Era noite. Elisa estava sentada à mesa estudando, seus pais já haviam dormido
e as filhas dela ainda assistiam tv. Era fim de ano e, como de costume, elas
estavam passando as férias na casa do casal. O relógio já se aproximava da
meia noite, quando Paulinho bateu na janela, chamando por ela:
___ Elisa, por favor, abra aqui!
___ Oi mano, o que aconteceu?
___ Não aconteceu nada, só estou com fome. Frita aí um ovo para mim.
___ Ovo frito uma hora dessas?! É mais saudável você comer um lanche.Que
tal um pedaço de bolo e um leite morno com chocolate?
___ Depois de hesitar
alguns minutos ele respondeu:
___Tá bom, tá bom...traga, traga e não demore.
O jovem Paulo, carinhosamente apelidado de Paulinho, sofria de esquizofrenia
e a sua expressão não estava muito agradável naquela noite, por isso Elisa não
abrira a porta, apenas a janela de vidro, já que era protegida por uma grade. O
rapaz de cinquenta anos era o terceiro na ordem de nove irmãos. Acometido pela
doença desde os quinze anos de idade, era fácil seus familiares interpretarem
até o seu olhar, o qual revelava que o comportamento estava alterado. A
esquizofrenia oscila a personalidade, dividindo-a em várias fases e aquela
família conhecia muito bem todas elas.
Em poucos minutos, Elisa preparou o achocolatado e o serviu com o pedaço de
bolo pela grade da janela. Ele comeu tudo rapidamente, como sempre fazia com
qualquer refeição, devolveu o copo e despediu-se de forma ríspida:
___ Pega, eu já vou...
___Quer um copo d’água?
___ Não! Não! No meu quarto tem água. Tchau!
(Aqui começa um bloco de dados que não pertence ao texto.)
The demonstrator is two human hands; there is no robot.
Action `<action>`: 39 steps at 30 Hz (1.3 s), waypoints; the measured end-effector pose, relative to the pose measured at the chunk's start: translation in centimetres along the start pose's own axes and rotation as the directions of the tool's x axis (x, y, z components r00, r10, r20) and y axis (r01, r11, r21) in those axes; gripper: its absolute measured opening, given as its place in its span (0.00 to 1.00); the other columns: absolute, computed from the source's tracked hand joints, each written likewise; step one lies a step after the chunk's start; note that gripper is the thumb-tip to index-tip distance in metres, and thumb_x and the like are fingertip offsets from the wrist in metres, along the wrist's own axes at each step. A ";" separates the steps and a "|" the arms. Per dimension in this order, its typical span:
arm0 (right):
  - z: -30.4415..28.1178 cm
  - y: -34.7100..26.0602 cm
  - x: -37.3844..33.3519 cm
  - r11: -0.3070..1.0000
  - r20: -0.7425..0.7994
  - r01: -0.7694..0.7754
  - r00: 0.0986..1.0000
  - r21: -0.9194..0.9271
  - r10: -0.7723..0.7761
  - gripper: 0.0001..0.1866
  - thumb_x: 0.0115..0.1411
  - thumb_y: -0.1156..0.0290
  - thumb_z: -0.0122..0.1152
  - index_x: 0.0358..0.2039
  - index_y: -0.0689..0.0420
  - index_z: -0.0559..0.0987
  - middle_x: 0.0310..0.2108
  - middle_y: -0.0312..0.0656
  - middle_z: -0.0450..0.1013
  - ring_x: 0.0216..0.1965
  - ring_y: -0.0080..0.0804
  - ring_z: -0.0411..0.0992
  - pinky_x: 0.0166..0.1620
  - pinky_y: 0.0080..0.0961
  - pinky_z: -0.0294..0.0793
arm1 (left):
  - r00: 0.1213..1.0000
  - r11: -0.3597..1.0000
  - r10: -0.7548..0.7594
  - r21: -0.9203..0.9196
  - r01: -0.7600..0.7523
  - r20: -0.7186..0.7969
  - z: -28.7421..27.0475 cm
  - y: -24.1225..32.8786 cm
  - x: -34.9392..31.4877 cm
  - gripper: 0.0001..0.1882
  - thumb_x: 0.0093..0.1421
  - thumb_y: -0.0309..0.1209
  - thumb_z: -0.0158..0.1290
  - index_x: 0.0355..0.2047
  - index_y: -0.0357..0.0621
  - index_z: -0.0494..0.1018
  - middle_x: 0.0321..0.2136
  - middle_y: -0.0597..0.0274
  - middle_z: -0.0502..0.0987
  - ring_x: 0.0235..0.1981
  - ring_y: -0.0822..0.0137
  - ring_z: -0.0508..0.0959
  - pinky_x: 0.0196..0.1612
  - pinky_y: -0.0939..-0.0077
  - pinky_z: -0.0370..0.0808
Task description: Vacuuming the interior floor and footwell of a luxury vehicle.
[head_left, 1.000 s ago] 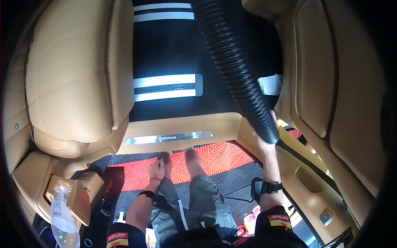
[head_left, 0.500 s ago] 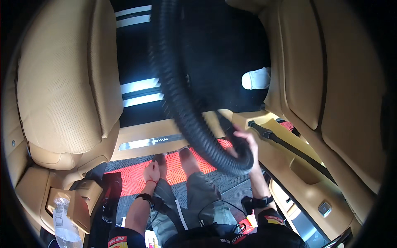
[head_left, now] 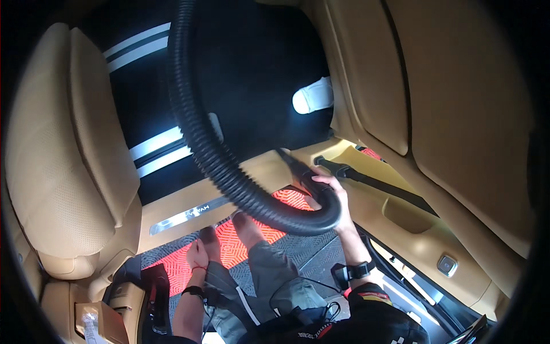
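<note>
In the lower right, my right hand is wrapped round the end of a black vacuum cleaner hose. Its thick ribbed tube loops up to the top edge and covers part of the door sill. A dark tapered nozzle juts out past my fingers, toward the beige sill trim at the car's door opening. My left hand hangs in front of my leg, its fingers curled in, with nothing seen in them; it is apart from the hose.
Beige seats stand left and right of the dark carpet. A white shoe shows beside the right seat. Below the sill lies a red and grey floor mat. A black seat belt runs along the right trim. A bottle sits lower left.
The view has turned, so the seats and carpet sit farther left. The hose has swung left and blurs less. My right hand still grips it; my left hand stays low and curled.
</note>
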State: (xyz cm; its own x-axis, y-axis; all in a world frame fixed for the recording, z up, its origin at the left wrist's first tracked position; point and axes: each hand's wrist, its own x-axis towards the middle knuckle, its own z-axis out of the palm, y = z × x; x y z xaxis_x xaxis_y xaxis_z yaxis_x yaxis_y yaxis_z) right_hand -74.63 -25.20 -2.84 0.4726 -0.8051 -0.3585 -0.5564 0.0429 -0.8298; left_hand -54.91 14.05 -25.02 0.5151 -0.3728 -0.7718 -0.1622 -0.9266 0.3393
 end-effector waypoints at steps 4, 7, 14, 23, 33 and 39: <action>-1.5 1.4 1.3 0.971 -0.195 0.146 0.964 -0.190 -0.183 0.26 0.52 0.80 0.69 0.51 0.56 0.71 0.60 0.57 0.67 0.56 0.43 0.72 0.57 0.34 0.71 | 0.999 1.000 0.015 -0.013 -0.015 0.034 0.2 1.6 0.1 0.25 0.68 0.49 0.41 0.37 0.39 0.77 0.32 0.40 0.79 0.37 0.39 0.79 0.39 0.50 0.74; 0.0 1.7 2.0 0.982 -0.193 0.047 0.978 -0.184 -0.083 0.25 0.52 0.78 0.69 0.50 0.56 0.71 0.61 0.59 0.65 0.58 0.47 0.71 0.57 0.35 0.70 | 0.994 0.996 0.083 -0.020 -0.085 -0.073 0.0 0.3 0.1 0.25 0.68 0.49 0.41 0.34 0.39 0.76 0.30 0.40 0.79 0.35 0.39 0.78 0.38 0.49 0.73; -2.4 -0.8 0.7 0.952 -0.215 0.017 0.973 -0.305 -0.087 0.25 0.51 0.79 0.68 0.50 0.58 0.73 0.59 0.57 0.68 0.55 0.44 0.73 0.56 0.33 0.72 | 1.000 1.000 0.021 0.019 -0.021 0.005 -0.4 1.5 0.1 0.24 0.68 0.49 0.42 0.33 0.40 0.76 0.28 0.41 0.78 0.33 0.40 0.78 0.35 0.48 0.72; -0.9 0.7 6.8 0.921 -0.379 0.021 0.908 -0.390 -0.181 0.26 0.49 0.81 0.66 0.50 0.57 0.73 0.59 0.57 0.68 0.58 0.50 0.70 0.59 0.35 0.68 | 0.999 0.999 0.039 -0.008 -0.040 -0.026 -0.6 1.2 0.6 0.25 0.68 0.49 0.41 0.33 0.38 0.75 0.28 0.40 0.78 0.33 0.39 0.78 0.35 0.48 0.72; -0.5 -4.7 12.1 0.817 -0.236 0.183 0.903 -0.547 -0.360 0.22 0.55 0.76 0.66 0.50 0.57 0.74 0.61 0.56 0.65 0.57 0.47 0.71 0.57 0.34 0.69 | 0.997 0.998 0.065 0.011 -0.065 -0.044 -0.5 -0.5 0.8 0.26 0.68 0.50 0.41 0.32 0.38 0.75 0.28 0.38 0.77 0.33 0.39 0.78 0.36 0.47 0.71; -0.2 -1.9 7.0 0.875 -0.284 0.004 0.945 -0.484 -0.162 0.25 0.50 0.82 0.64 0.50 0.57 0.72 0.60 0.61 0.66 0.61 0.60 0.66 0.60 0.41 0.68 | 0.999 0.999 0.037 -0.039 -0.038 -0.026 -0.6 0.7 0.8 0.25 0.68 0.49 0.42 0.30 0.38 0.74 0.26 0.40 0.76 0.32 0.40 0.77 0.35 0.49 0.71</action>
State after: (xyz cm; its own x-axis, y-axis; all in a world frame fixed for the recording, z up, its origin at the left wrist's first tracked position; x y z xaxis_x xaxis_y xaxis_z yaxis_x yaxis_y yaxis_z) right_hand -70.35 -31.04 -3.73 0.3427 -0.9357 -0.0834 -0.8159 -0.2524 -0.5202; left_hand -54.09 13.16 -25.04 0.5309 -0.4052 -0.7443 -0.1486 -0.9092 0.3889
Paulinho estava hostil para prolongar conversas e com um ar de cansaço e de
dor, que preocupou Elisa. Depois de fechar a janela, ela pediu que as meninas
desligassem a tv e fossem deitar-se; apagou as luzes da casa, deixando acesa
apenas a que clareava a sala de jantar, em cuja mesa estava o seu notebook de
estudos; sentou-se novamente à mesa e retornou à leitura, com o pensamento
divagando em alguns momentos no irmão.
Na manhã seguinte, a mãe de Elisa comunicou que Paulinho não aparecera para
tomar café e que não estava no quarto. Elisa explicou o ocorrido na noite e
ambas deduziram que ele saíra bem cedo. Era véspera de ano novo, elas
ocuparam-se o dia inteiro com os preparativos para a festa de réveillon que iriam
na casa de um parente. Todavia, sempre estranhando e comentando o fato dele
não aparecer para almoçar.
No dia seguinte ele também não aparecera, a partir dessa notícia a família,
parentes e amigos começaram a procurá-lo. Foram dias de buscas e angústias;
até seu corpo ser encontrado entre os arbustos numa fazenda, no dia oito de
janeiro. Elisa foi a única da família que o vira por último, antes da inesperada
partida, e lamentou-se, profundamente, ao lembrar-se de que não havia
realizado o seu último desejo: comer um ovo frito. A vida é cheia de inesperados
que trazem amarguras e Elisa compreendeu a importância de atender a
pequenos pedidos, tão ao seu alcance.